The one-act chamber opera, "The Emperor of Atlantis," subtitled Death Abdicates, by the Jewish/Czech composer Victor Ullman, satirized Hitler and the Third Reich while delivering timeless messages of the power of life and death, according to Bergman.
Ullman composed the one-act opera to a text by Peter Kien in 1943, when both men were in the model concentration camp at Terez?n (Theresienstadt).

The Nazis established Terezin as a model camp where they could show the world the Jews were well treated. Many prominent Jewish artists and intellectuals were sent to Terezin and allowed to pursue their interests.
"The Emperor of Atlantis" is an unsentimental parable in which the dictatorial policies of "Emperor Overall" (Hitler) infuriate even Death, who goes on strike and denies his comforting touch to the terminally ill until the Emperor agrees to die himself, said Bergman.
The opera never reached the stage in Terezin.
"An SS officer attending one of the rehearsals recognized the allegorical relationship between the emperor and Hitler," said Bergman. "The next morning Ullman and almost the entire cast were shipped to Auschwitz."
The balance of this concert program will be the premiere of a new klezmer concerto by Israeli composer Ofer Ben-Amots for the renowned klezmer clarinet virtuoso and PCO guest soloist, David Krakauer.
"This concerto with its soulful and lofty spirit, will end this highly emotional program with a mood of celebration and hope," said Bergman.
Between the opera and concerto, Bergman said he hopes to be able to project artwork created by children of Terezin. He said he is working with the Oregon Jewish Museum to obtain images from the exhibit "I Never Saw Another Butterfly."
"These paintings and drawings are very powerful," said Bergman.
PCO board member Valerie Layton said, "The visuals will bring the music alive."
Additionally, prior to the concert, Bergman said he plans to screen the film "Transport from Paradise" based on the novel "Night and Hope" by Arnost Lustig, who survived Terezin during the Holocaust.

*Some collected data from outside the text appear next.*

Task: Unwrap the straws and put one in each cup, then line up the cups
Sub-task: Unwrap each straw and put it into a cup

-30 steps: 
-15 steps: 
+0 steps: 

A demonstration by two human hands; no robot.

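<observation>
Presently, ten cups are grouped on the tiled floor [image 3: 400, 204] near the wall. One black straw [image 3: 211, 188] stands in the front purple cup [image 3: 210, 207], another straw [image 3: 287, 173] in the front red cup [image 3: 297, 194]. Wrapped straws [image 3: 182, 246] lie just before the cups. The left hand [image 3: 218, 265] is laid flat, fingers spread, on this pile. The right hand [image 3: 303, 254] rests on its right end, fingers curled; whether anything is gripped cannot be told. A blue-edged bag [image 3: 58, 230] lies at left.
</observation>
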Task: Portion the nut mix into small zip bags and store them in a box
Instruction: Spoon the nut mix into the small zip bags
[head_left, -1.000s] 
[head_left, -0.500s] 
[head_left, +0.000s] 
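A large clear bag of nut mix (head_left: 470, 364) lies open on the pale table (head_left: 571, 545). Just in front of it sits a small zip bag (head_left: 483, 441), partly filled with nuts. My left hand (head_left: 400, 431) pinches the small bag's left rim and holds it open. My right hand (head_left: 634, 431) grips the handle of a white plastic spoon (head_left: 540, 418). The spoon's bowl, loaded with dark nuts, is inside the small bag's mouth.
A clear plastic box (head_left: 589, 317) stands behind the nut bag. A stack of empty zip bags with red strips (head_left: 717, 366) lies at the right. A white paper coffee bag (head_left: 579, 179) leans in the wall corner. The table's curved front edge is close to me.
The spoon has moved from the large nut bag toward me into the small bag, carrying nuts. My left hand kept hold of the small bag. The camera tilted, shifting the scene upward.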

The film details the Nazis' brutality against the Jewish population in what was then Czechoslovakia, and portrays the transport of Jews from Terezin to Auschwitz and other concentration camps.
"Born into a family deeply affected by the atrocities of the Holocaust where life ended in the gas chambers of Auschwitz and Treblinka, I feel a deep personal commitment to present these significant works of art to our Portland audience," said Bergman. "They reflect the monumental courage, unflagging hope and remarkable creativity of the human spirit during those times of unfathomable horror in the concentration camps of World War II."